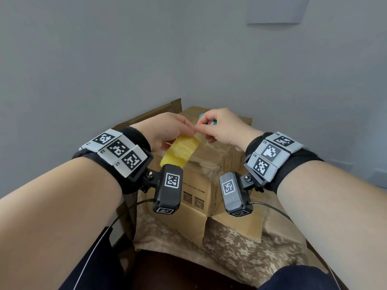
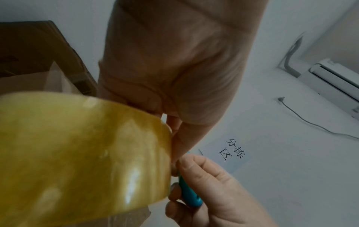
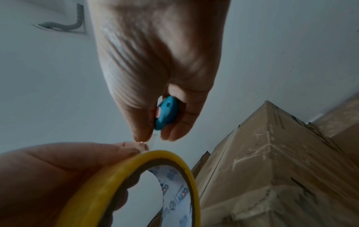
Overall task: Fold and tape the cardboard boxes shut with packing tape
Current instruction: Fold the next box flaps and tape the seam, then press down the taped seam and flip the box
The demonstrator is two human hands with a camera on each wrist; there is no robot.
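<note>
Yellow packing tape roll (image 1: 180, 151) sits gripped in the left hand (image 1: 165, 130), raised just above the cardboard box (image 1: 209, 164), likely so its loose end can be picked free. Right hand (image 1: 222, 128) curls round a small teal cutter (image 3: 166, 112), while its thumb and forefinger pinch at the tape end beside the left fingertips (image 3: 134, 147).

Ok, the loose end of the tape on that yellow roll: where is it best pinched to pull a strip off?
Probably at the free edge on top of the tape roll, where the left hand holds the roll and the right hand, with a teal cutter tucked in it, meets it. Come from the right, pinching with thumb and forefinger and pulling away from the roll.
</note>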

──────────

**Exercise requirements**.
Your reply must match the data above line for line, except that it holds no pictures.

**Solution**.
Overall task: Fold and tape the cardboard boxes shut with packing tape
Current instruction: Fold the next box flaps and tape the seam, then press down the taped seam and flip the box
The demonstrator is two human hands with a camera on each wrist; there is no robot.
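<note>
Yellow packing tape roll (image 1: 180, 151) sits gripped in the left hand (image 1: 165, 130), raised just above the cardboard box (image 1: 209, 164), likely so its loose end can be picked free. Right hand (image 1: 222, 128) curls round a small teal cutter (image 3: 166, 112), while its thumb and forefinger pinch at the tape end beside the left fingertips (image 3: 134, 147).

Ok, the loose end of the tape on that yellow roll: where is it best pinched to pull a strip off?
Probably at the free edge on top of the tape roll, where the left hand holds the roll and the right hand, with a teal cutter tucked in it, meets it. Come from the right, pinching with thumb and forefinger and pulling away from the roll.
</note>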

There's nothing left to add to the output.